◆ What you need to do
Pull out every line of the listing below where "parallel" appears.

◆ Information supplied
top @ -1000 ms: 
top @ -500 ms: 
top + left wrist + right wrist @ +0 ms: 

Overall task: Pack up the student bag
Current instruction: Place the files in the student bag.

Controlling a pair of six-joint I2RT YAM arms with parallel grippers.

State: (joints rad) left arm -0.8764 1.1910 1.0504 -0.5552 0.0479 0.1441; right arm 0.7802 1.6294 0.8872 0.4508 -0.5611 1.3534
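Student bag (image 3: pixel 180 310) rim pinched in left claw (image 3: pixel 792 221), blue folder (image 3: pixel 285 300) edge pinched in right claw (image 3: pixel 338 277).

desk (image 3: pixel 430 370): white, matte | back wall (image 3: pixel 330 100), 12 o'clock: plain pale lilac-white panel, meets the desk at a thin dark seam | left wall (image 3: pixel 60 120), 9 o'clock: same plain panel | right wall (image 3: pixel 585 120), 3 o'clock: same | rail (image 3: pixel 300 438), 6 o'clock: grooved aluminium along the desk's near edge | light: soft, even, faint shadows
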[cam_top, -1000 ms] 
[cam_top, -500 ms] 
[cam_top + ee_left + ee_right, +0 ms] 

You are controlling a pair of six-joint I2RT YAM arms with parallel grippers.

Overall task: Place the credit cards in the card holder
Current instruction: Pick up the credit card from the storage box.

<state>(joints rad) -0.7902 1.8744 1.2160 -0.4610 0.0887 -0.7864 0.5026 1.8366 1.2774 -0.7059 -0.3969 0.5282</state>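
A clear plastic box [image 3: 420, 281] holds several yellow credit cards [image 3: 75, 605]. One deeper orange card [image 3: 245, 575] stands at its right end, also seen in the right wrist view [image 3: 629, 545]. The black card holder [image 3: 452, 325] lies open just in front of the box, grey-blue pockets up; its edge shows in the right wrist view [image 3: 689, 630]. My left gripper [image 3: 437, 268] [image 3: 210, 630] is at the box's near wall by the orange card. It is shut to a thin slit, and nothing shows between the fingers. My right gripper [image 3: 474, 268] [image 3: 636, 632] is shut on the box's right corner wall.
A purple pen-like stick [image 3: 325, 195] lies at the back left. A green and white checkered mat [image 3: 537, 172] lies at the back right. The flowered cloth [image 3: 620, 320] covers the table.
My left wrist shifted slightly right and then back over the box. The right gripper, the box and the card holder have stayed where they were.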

◆ Task solution
Controlling a pair of six-joint I2RT YAM arms with parallel grippers.
You are controlling a pair of six-joint I2RT YAM arms with parallel grippers.

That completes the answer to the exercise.